I've never heard a frum man say that he won't say a perek of Tehillim because women say Tehillim. Tehillim do not lose their status in men's eyes just because women have taken them on as a special form of expression.
ReplyDeleteWhy should that be true of tefilah, tefillin or Torah reading? Sure, in the secular world, when women begin to do something, it loses value in men's eyes. But isn't the frum world different? Aren't women bnot melachim? Shouldn't women's interest in something *raise* its status in men's eyes? Aren't women naturally inclined towards G-d and spirituality? Or is that all a cover-up for what people really think about women?
The Conservative and Reform movements are indeed more influenced by secular culture than Orthodoxy. Sometimes, IMHO, that's a good thing. Sometimes, it's a bad thing. The end result in the Conservative movement is that no one wants to be obligated. It feels unfair to boys in day school that they have to do something and the girls get a pass. Obligation is an honor in Jewish culture but not in secular culture.

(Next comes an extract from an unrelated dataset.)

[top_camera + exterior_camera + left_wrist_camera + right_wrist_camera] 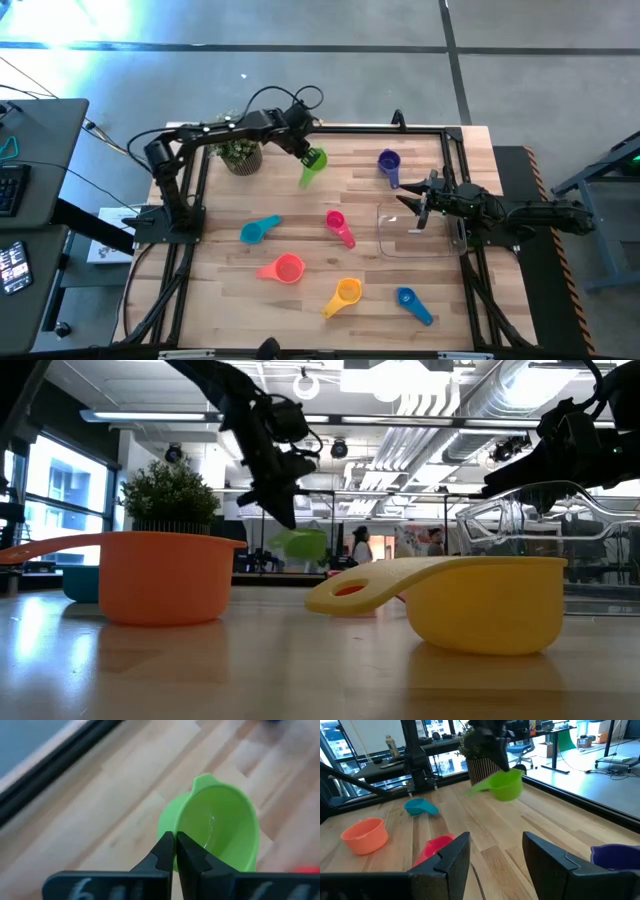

If I had my way, the Conservative movement (where I daaven) would also switch to partnership minyanim because I personally think that roughly equal numbers of men and women are important to represent a holy community in prayer. That would make it terribly difficult to get a daily minyan at most Conservative shuls. But to my mind, it would be ideal.
The fact that many men have bailed on shul and relegated religious observance to women in the liberal movements is indeed a problem. But the answer to the problem does not lie with Jewish women. I really do not think that Jewish men choose to sleep in or marry non-Jews because of Jewish women.
Jewish men are having their own specific cultural conflict with secular values. The idea of answering to a higher authority is not popular in the secular world. The idea of not marrying who you want, ditto. The idea that being a man means to focus on study, prayer, family and community rather than on sports and sex is not popular.
This is a serious issue for liberal Jewish men. I agree that they need support. But this is an issue between men and G-d. It is an issue where Jewish men need to talk to each other. It's not something women can solve by being more or less active religiously. Men need to address this issue for themselves.